[[ GIVEN DATA, beginning ]]
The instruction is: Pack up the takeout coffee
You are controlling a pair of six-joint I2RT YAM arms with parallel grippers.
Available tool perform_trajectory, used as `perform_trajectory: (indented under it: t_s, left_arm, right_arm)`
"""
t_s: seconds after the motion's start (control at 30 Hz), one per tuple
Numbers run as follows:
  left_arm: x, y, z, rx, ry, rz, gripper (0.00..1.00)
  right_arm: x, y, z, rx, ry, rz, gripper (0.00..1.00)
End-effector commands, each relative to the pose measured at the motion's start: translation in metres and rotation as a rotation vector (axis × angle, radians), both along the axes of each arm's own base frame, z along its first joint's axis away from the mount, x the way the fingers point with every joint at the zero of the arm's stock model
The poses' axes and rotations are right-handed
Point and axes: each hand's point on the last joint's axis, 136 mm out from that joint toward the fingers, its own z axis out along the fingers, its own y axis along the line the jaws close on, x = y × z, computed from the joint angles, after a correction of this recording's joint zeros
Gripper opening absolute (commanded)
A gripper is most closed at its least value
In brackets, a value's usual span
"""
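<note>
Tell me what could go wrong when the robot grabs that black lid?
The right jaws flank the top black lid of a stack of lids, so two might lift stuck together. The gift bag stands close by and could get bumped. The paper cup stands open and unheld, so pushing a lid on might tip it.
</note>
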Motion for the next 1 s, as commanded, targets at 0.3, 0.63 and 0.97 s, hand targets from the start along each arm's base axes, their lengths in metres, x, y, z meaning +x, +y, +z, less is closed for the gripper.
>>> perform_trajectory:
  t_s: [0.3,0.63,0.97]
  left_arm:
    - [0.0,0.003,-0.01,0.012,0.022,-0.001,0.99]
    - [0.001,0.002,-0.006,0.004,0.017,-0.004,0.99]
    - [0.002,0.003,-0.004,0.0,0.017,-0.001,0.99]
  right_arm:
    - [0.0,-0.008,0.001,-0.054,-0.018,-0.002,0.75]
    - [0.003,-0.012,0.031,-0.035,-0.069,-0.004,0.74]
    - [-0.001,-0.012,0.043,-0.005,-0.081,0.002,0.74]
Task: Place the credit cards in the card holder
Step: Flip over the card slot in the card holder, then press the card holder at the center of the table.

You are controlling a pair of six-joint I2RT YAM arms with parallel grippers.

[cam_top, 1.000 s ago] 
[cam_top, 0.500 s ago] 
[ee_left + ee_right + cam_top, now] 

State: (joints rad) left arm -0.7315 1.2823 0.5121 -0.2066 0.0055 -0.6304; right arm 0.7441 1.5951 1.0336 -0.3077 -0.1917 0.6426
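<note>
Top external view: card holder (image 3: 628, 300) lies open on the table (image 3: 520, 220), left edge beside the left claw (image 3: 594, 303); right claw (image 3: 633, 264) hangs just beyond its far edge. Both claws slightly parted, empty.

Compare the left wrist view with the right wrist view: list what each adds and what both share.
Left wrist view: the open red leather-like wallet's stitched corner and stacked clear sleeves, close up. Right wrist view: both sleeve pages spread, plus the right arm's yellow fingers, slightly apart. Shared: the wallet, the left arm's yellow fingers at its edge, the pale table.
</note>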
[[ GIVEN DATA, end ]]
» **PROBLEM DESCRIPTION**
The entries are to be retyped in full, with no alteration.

» **ANSWER FOR THIS EXERCISE**
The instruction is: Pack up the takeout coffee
You are controlling a pair of six-joint I2RT YAM arms with parallel grippers.
Available tool perform_trajectory, used as `perform_trajectory: (indented under it: t_s, left_arm, right_arm)`
"""
t_s: seconds after the motion's start (control at 30 Hz), one per tuple
Numbers run as follows:
  left_arm: x, y, z, rx, ry, rz, gripper (0.00..1.00)
  right_arm: x, y, z, rx, ry, rz, gripper (0.00..1.00)
End-effector commands, each relative to the pose measured at the motion's start: translation in metres and rotation as a rotation vector (axis × angle, radians), both along the axes of each arm's own base frame, z along its first joint's axis away from the mount, x the way the fingers point with every joint at the zero of the arm's stock model
The poses' axes and rotations are right-handed
Point and axes: each hand's point on the last joint's axis, 136 mm out from that joint toward the fingers, its own z axis out along the fingers, its own y axis along the line the jaws close on, x = y × z, computed from the joint angles, after a correction of this recording's joint zeros
Gripper opening absolute (commanded)
A gripper is most closed at its least value
In brackets, a value's usual span
"""
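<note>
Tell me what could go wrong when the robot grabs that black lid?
The right jaws flank the top black lid of a stack of lids, so two might lift stuck together. The gift bag stands close by and could get bumped. The paper cup stands open and unheld, so pushing a lid on might tip it.
</note>
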Motion for the next 1 s, as commanded, targets at 0.3, 0.63 and 0.97 s, hand targets from the start along each arm's base axes, their lengths in metres, x, y, z meaning +x, +y, +z, less is closed for the gripper.
>>> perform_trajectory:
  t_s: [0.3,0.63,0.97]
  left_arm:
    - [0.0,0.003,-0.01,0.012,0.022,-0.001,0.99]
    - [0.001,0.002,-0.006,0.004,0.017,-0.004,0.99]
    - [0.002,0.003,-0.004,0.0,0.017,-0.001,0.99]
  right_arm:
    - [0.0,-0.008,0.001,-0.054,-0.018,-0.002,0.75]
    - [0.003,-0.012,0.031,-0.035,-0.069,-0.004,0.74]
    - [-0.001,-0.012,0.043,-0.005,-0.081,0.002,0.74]
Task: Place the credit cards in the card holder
Step: Flip over the card slot in the card holder, then press the card holder at the center of the table.

You are controlling a pair of six-joint I2RT YAM arms with parallel grippers.

[cam_top, 1.000 s ago] 
[cam_top, 0.500 s ago] 
[ee_left + ee_right + cam_top, now] 

State: (joints rad) left arm -0.7315 1.2823 0.5121 -0.2066 0.0055 -0.6304; right arm 0.7441 1.5951 1.0336 -0.3077 -0.1917 0.6426
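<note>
Top external view: card holder (image 3: 628, 300) lies open on the table (image 3: 520, 220), left edge beside the left claw (image 3: 594, 303); right claw (image 3: 633, 264) hangs just beyond its far edge. Both claws slightly parted, empty.

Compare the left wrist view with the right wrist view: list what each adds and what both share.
Left wrist view: the open red leather-like wallet's stitched corner and stacked clear sleeves, close up. Right wrist view: both sleeve pages spread, plus the right arm's yellow fingers, slightly apart. Shared: the wallet, the left arm's yellow fingers at its edge, the pale table.
</note>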

No further answer is required.